• _Exercise aim_:
Copy all lines in the material holding the string "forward".
=== Section Start ===
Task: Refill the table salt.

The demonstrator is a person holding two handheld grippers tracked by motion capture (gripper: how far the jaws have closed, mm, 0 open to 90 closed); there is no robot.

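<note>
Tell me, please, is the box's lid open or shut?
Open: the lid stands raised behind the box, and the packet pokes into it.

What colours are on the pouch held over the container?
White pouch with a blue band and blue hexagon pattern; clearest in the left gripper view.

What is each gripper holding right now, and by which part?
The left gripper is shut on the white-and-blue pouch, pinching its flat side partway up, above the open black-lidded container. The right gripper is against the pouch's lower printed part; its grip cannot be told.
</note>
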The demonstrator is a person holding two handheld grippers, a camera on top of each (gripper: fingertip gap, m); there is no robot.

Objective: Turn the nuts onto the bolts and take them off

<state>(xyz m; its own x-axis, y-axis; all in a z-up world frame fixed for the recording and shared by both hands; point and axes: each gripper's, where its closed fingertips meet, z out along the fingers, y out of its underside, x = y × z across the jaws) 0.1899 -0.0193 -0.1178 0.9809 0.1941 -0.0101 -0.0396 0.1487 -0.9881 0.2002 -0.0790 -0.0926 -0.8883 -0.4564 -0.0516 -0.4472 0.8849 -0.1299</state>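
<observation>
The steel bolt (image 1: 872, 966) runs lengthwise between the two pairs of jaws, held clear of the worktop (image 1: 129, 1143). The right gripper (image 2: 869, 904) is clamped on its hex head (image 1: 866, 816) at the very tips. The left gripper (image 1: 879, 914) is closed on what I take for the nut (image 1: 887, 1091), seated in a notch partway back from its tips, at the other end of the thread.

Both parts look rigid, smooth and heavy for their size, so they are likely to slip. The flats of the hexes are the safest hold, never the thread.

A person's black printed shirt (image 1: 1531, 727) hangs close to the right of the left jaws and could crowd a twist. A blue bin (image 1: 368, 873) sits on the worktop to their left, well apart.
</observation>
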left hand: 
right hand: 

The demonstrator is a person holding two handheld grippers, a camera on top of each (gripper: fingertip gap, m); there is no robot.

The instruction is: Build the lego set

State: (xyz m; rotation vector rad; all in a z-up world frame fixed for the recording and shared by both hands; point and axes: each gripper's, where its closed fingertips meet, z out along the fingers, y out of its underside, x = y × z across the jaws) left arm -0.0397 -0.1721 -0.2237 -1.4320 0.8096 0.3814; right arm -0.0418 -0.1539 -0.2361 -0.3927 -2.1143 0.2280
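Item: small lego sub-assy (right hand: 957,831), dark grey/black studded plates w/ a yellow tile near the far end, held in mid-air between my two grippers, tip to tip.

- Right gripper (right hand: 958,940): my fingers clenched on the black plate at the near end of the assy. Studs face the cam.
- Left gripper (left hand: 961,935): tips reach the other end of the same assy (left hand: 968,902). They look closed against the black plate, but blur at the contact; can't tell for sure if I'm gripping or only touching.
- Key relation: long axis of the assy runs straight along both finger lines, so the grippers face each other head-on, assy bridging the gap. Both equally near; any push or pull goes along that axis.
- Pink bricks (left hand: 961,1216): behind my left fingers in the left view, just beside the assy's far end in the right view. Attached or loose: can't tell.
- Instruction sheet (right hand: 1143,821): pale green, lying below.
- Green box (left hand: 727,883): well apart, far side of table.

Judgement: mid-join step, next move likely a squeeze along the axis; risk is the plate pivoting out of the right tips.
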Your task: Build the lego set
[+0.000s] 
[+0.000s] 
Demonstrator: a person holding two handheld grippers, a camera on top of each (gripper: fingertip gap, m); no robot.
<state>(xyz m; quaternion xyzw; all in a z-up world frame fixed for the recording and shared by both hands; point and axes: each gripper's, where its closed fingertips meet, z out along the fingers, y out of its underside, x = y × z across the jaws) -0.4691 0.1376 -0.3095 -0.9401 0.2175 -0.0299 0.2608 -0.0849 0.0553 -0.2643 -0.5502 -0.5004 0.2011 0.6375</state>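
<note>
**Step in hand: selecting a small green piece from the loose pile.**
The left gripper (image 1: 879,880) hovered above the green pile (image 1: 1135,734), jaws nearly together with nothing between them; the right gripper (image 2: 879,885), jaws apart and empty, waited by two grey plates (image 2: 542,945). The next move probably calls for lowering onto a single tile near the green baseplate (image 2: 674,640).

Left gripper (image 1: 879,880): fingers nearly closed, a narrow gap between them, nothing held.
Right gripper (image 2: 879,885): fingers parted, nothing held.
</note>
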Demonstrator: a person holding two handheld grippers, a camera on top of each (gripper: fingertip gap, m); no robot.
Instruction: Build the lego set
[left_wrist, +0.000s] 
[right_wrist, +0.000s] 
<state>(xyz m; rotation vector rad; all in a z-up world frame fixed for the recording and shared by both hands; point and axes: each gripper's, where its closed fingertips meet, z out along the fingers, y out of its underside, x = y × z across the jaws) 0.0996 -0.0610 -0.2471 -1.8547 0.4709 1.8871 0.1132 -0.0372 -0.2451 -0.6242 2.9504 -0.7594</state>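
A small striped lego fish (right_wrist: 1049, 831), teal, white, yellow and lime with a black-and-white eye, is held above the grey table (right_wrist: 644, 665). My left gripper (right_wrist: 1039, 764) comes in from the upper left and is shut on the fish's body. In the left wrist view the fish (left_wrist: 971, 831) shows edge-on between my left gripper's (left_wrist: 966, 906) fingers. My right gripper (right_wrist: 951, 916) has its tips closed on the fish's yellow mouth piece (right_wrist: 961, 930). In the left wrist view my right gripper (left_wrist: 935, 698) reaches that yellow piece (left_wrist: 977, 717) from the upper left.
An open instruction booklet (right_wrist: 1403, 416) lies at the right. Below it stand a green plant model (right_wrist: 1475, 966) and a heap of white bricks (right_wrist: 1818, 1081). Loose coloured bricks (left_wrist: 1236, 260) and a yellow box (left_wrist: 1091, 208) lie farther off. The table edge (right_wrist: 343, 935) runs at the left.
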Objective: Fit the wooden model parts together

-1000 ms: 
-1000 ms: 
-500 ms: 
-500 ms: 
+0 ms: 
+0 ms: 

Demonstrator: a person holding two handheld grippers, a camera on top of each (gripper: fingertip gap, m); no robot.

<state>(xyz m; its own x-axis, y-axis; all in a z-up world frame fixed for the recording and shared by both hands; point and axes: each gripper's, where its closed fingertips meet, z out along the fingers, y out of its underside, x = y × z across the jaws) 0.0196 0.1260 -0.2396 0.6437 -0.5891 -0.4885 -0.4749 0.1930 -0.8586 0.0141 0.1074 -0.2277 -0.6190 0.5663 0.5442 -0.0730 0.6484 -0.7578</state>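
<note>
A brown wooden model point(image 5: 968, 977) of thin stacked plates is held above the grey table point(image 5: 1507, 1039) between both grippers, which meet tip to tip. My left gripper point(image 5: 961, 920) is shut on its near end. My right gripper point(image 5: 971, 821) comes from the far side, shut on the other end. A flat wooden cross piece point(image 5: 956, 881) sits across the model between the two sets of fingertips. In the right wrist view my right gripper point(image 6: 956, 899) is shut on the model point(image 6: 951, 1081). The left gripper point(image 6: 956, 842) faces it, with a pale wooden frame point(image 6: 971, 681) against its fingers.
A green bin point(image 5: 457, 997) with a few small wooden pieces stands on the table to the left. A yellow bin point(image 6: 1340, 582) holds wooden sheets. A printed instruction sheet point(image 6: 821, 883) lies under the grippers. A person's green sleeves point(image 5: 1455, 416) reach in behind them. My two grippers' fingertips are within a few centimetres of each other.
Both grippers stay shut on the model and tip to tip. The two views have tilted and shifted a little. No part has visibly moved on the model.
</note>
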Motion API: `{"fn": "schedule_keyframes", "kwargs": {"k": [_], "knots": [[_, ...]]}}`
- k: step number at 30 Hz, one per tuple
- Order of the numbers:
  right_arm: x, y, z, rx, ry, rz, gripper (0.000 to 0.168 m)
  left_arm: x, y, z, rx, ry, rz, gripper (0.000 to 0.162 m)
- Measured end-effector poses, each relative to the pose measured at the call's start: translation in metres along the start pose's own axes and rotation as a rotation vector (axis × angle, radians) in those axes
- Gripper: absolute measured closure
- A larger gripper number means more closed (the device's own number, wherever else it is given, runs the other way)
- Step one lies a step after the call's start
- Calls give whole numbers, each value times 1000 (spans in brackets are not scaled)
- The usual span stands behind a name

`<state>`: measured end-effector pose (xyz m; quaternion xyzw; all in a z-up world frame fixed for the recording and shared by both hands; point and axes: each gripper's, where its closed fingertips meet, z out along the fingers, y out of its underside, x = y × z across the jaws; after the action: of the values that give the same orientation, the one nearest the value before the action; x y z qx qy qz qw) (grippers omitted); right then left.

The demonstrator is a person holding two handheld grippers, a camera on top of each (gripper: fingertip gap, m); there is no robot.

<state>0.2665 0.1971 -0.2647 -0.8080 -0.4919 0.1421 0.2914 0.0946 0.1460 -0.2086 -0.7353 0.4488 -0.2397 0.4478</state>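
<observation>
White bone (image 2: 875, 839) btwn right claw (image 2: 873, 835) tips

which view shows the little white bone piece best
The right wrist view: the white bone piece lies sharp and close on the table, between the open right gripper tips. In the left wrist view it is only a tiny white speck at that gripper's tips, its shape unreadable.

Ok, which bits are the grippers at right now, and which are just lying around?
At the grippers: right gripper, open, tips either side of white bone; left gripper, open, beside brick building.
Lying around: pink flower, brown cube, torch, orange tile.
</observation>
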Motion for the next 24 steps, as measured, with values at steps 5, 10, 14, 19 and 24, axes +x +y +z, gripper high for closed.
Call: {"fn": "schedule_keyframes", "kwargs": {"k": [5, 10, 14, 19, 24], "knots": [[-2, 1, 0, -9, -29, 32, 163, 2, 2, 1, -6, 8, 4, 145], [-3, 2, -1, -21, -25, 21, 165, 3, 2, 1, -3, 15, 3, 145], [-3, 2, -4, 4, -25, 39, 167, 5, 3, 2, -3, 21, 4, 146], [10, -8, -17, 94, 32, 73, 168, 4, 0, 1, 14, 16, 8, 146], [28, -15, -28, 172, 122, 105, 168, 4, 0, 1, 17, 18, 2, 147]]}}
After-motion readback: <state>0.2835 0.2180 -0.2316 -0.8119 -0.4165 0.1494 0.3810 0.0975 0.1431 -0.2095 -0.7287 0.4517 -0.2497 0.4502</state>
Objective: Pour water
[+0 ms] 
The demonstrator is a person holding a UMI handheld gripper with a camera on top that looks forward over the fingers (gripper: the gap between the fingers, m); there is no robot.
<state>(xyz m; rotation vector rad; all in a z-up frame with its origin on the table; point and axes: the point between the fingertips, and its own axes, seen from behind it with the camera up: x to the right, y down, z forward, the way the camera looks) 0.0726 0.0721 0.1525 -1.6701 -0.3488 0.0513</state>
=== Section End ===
• _Task output_:
The demonstrator is a person holding a UMI handheld gripper with a camera on top that looks forward over the fingers (gripper: the gap between the fingers, m); there is no robot.
<state>(xyz m; rotation vector rad; all in a z-up frame with its origin on the table; point and axes: the point between the fingertips, and its own axes, seen from behind it with the camera up: x to the right, y down, z forward, the way the camera looks) 0.0726 0.0721 0.1525 -1.6701 -0.3488 0.0513</state>

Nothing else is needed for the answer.